Walk the Wire (Amos Decker #6)(57)
Decker squatted down in front of the man. “Did you talk to Mary about some of the things you’d done?”
“You haven’t answered my question yet, so why should I answer yours?”
“You liked Mary?”
“She was a nice gal. Patient. Pushed me to do my therapy, but she did it in a way that wasn’t too overbearing like some of them can be here. I liked her. Too bad when she left. Where’d she get to?”
“Would it surprise you to learn that she moved to London, North Dakota?”
The old man flinched. “London?”
“Yes. It’s where the Douglas S. George Defense Complex is located.”
“Well, I know that.”
“Because you worked there? A long time ago?” said Decker.
“Maybe I did and maybe I didn’t. But if I did, it’s classified,” said Daniels. He closed his eyes and gripped the head of his cane tighter.
“But you talked to Mary about it?”
“How do you know that?” said Daniels. “Did she say I did?”

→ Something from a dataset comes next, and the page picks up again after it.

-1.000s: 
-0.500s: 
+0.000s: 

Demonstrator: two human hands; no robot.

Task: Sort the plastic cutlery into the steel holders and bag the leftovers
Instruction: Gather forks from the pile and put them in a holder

“No. But why else would she have moved up there? I mean, otherwise it’s a really big coincidence.”
“I got nothing to say on the subject.”
“Did you know that the Air Force sold most of the land around the radar facility?”
“Sold the land?” said Daniels sharply. “To who?”
“A religious organization called the Brothers. Ever heard of them?”
Daniels shook his head.
“And they in turn leased some of the land to frackers.”
“Frackers?”
“Companies that drill down for oil and gas.”
“They’re drilling on that land?” asked Daniels.
“Yes.” Decker glanced at Kelly and then Jamison. He turned back to Daniels. The old man was staring directly at him. “The thing is, we unfortunately can’t talk to Mary.”
“Don’t know where she is, then?” Daniels said.
“No, we do.”
“So what’s the problem?”
“Someone murdered her.”
The old man seized up. For a moment Decker thought he might be having a stroke.
“Get out of here,” he suddenly roared, blinking away tears. “You just get out of here, right now. Leave me alone. Leave me the hell alone.”
A uniformed nurse rushed into the room.
“Mr. Daniels?” she said frantically. “What’s wrong?”
He pointed at the others. “These people are harassing me. I want them to leave.”
The nurse looked sternly at the three.
Jamison held out her FBI badge and said, “We had to ask him some difficult questions because of a police investigation.”
“Oh, I see. But he’s upset now. I . . . I think you should leave. He’s not in the best of health.”
Jamison tugged on Decker’s arm. “I think you’re right. We’re going.”
They left the room.
As they walked down the hall Decker said, “He knows. He told Cramer something that made her quit her job here, change her name, and move to London.”
“We just don’t know what,” said Kelly.
“He worked at the Air Force station,” said Jamison. “That has to be the connection. He said he was a navigator and was into radar and radio waves and all. That’s what they do up in London.”
“We need to find out when he was there, exactly,” said Decker. “It’s been around since the fifties, you said?”
“That’s right,” said Kelly. “I don’t know the exact date when it opened.”
“I can get Bogart to check on that,” said Jamison.
Decker said, “And when we find out when he was there and what he was doing, we’re going to come back here and have it out with that guy.”
“But he’s a really old man, Decker,” said Jamison.
“Yeah, I know. And right now, he’s also the best shot we have to solve this case.”
As they walked outside, Kelly said, “What the hell is going on here?”
“I don’t know,” said Decker. “But we’re getting closer to them.”
“Okay, but let’s just hope they don’t get us before we get them,” said Jamison ominously.
“AND BOGART SAID he was on it?” asked Decker.
He and Jamison were walking to a restaurant where they were having dinner with Baker and Caroline Dawson.
Decker had changed into another pair of pants, a clean white shirt, and his worn corduroy jacket with elbow patches, which constituted his most elegant set of clothes. The weather had changed; the temps had dipped into the sixties and the humidity had vanished.
Jamison had on a dark skirt that hit at her knee, ankle boots with zippers on the side and chunky heels, and a white blouse with a jean jacket over it.
“Yes. I talked to him just a bit ago. And since it has to do with the military he was going to call Harper Brown.”
Harper Brown was with the DIA, or Defense Intelligence Agency, and she had worked with them on a previous case.
“Good. Anything on Cramer and why she’s important to the Feds?”
“No. I asked him and he said he had come up empty. Boy, the wind really makes it chilly,” said Jamison as she pulled her jean jacket tighter.